Required action — Take the lines below between the one holding "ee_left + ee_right" and the one holding "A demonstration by", inclusive, and copy them exactly. Add nothing.

Data below —
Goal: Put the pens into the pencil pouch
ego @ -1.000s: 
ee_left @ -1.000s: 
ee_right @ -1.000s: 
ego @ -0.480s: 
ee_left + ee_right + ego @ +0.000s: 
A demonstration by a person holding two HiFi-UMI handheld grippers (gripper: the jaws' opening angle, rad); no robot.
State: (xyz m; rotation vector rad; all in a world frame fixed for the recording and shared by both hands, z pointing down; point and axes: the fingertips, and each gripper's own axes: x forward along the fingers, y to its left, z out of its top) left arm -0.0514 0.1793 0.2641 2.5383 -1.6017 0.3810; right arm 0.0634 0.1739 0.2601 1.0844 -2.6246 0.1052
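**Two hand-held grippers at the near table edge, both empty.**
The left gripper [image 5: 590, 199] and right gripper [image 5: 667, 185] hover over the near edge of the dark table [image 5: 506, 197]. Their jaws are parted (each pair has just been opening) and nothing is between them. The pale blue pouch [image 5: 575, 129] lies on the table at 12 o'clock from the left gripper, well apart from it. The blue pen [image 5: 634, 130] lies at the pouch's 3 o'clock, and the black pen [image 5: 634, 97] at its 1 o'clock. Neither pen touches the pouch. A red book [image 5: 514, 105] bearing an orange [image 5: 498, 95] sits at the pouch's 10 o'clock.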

Answer area —
ee_left + ee_right + ego @ +0.000s: 
A demonstration by a person holding two HiFi-UMI handheld grippers (gripper: the jaws' opening angle, rad); no robot.

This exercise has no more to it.